La sconfitta mitigata


Le urne consegnano inequivocabilmente a Berlusconi e Bossi le chiavi del paese. Il primo, come sempre, ha saputo abilmente attrarre la miriade di voti vaganti, il secondo è l’unico che da anni proclama una proposta semplice e facile da capire, senza bizantinismi politici o sofisticherie di sorta. In un mare torbido di proposte ambigue e tutte uguali, il messaggio dell’interesse economico del nord è il più cristallino di tutti.

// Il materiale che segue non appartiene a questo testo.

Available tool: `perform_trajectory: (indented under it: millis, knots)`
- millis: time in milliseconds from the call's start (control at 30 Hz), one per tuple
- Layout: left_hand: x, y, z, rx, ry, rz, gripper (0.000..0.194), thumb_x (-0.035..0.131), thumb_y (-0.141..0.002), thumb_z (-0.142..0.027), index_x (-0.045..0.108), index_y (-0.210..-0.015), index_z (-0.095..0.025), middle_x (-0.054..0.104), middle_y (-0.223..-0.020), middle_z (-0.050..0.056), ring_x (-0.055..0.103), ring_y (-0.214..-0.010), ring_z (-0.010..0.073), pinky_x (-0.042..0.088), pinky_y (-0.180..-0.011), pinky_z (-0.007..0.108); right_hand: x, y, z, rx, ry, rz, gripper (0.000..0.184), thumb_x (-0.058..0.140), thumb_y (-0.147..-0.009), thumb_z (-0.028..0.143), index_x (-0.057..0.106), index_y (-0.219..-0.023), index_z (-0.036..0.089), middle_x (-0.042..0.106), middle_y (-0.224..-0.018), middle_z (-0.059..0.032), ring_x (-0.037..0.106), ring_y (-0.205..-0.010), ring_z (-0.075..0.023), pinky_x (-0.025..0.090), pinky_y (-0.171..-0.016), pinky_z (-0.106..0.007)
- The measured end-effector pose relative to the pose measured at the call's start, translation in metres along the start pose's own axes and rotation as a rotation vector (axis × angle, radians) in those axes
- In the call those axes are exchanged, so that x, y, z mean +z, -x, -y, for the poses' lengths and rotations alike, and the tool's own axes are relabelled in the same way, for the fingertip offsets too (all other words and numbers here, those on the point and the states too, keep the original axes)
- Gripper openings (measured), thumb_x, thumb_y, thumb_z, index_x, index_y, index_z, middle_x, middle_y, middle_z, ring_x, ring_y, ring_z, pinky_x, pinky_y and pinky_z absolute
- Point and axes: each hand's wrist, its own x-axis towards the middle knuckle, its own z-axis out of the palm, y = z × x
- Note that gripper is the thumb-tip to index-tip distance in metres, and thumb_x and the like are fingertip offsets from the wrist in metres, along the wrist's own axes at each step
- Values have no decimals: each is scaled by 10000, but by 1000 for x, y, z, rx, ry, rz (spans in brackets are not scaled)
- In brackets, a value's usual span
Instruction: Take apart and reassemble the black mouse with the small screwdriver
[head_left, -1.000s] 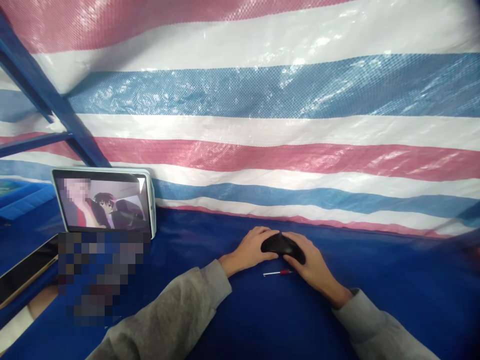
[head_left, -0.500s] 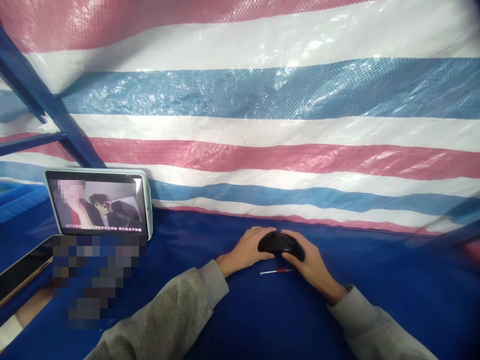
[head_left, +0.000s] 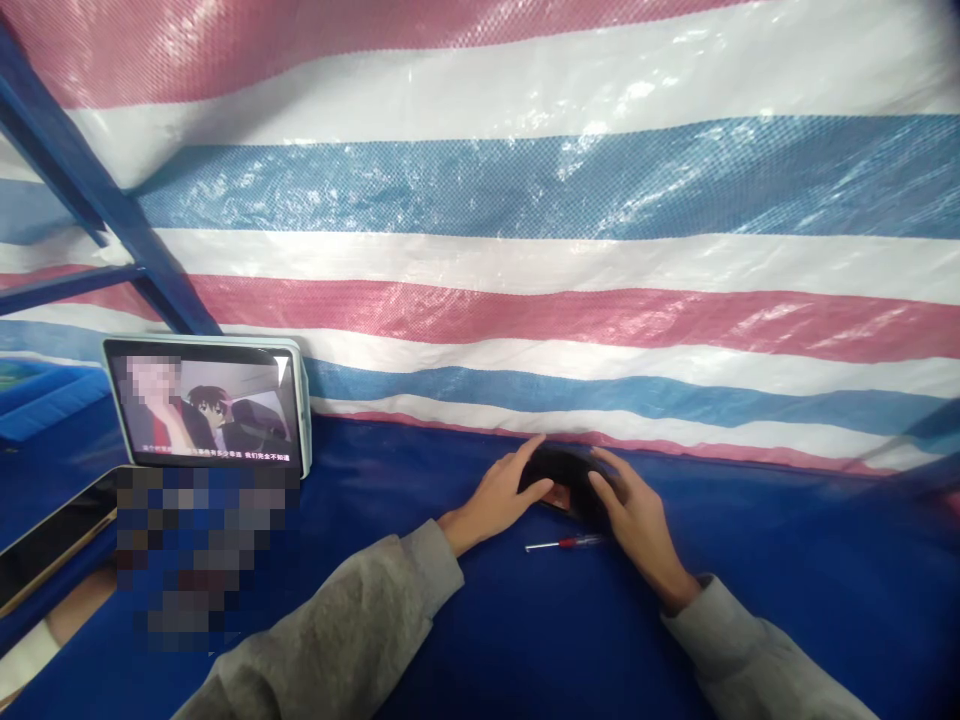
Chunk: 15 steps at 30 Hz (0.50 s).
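A black, rounded computer mouse [head_left: 574,470] lies between both hands over the blue surface. Its near side shows a reddish-brown patch inside a dark opening; the rest of the inside is hidden. My left hand [head_left: 501,498] holds the left end, thumb on the near side and index finger raised off the far edge. Around the right end curls my right hand [head_left: 637,515], thumb on the near side and fingers behind. Just in front of the mouse rests a small screwdriver [head_left: 566,543] with a red and clear handle, its metal tip pointing left.
A tablet [head_left: 210,405] in a pale case stands at the left, playing a cartoon. In front of it are a phone [head_left: 64,535] and another person's forearm [head_left: 82,600], partly pixelated. Striped plastic sheeting [head_left: 525,260] hangs behind; blue metal bars [head_left: 135,230] cross the left.
The mouse has tilted between my hands, and a reddish-brown patch now shows on its near side. My left index finger has lifted; both thumbs have moved up onto the mouse.
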Motion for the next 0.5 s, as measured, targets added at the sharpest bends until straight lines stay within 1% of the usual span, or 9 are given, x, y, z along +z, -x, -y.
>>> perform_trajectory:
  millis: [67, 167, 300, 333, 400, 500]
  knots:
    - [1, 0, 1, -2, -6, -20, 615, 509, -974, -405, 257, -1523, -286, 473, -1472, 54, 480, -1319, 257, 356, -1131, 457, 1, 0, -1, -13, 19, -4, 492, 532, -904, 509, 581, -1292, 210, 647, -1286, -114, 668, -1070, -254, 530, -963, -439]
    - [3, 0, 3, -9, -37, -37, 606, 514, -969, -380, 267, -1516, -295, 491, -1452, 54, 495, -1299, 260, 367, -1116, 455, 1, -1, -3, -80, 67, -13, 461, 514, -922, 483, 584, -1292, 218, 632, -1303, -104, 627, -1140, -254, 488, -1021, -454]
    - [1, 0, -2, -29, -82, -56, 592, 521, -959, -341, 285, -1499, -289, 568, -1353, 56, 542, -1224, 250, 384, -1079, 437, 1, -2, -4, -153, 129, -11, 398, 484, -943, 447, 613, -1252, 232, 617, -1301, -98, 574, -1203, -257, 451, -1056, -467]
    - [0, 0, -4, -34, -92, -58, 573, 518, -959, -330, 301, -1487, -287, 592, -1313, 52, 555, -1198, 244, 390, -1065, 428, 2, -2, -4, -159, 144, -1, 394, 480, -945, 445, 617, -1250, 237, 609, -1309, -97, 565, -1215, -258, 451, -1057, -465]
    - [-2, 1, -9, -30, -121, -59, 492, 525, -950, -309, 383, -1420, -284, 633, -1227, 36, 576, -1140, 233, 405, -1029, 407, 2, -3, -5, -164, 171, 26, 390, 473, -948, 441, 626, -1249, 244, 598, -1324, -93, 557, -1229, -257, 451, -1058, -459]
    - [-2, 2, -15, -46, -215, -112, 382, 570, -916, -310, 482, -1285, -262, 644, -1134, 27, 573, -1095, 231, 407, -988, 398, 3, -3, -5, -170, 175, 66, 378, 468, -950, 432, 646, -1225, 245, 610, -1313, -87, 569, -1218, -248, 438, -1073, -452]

Ed il nord, per questo, lo ha premiato.
Ma ritorna il governo dei furbetti e dei ricchi, acclamato dalle culture di Amici e del Grande Fratello e dai poveracci in cerca d’autore. Il plebiscito degli italiani non permetterà agli stessi di lamentarsi oltremisura. Hanno voluto in massa Berlusconi, e Berlusconi in massa si meritano.
Il governo sarà stabile e duraturo, longevo: non ci resta che piangere.
Se a Veltroni si può concedere un merito, occorre dargli atto che l’origine del big bang parlamentare risiede nelle sue prime mosse. Se stamattina ci siamo alzati con cinque gruppi parlamentari, anziché ennemila, è anche merito suo. Fu lui, che decidendo di correre pressochè da solo, segnò la berlina delle sinistre estreme e convinse Berlusconi a fare altrettanto. Tuttavia il confino dei partitucci è essenzialmente figlio della strabordante vittoria del Cavaliere, che ha di fatto raccolto con sé anche i piccoli bocconi e le briciole più insignificanti. Andiamo, insomma, verso una legislatura più snella e leggibile, lontana dai modernismi maggioritari, ma sulla giusta via della semplificazione. Questa chiarezza nel panorama parlamentare è l’unico esito positivo del voto dei giorni scorsi. Dispiacerà forse che le storiche voci socialiste e comuniste non trovino posto, ma personalmente non rimpiango affatto il surreale Bertinotti, l’insipido Boselli e tutti gli altri quaqquaraqquà.
Forse non tutto il male viene per nuocere.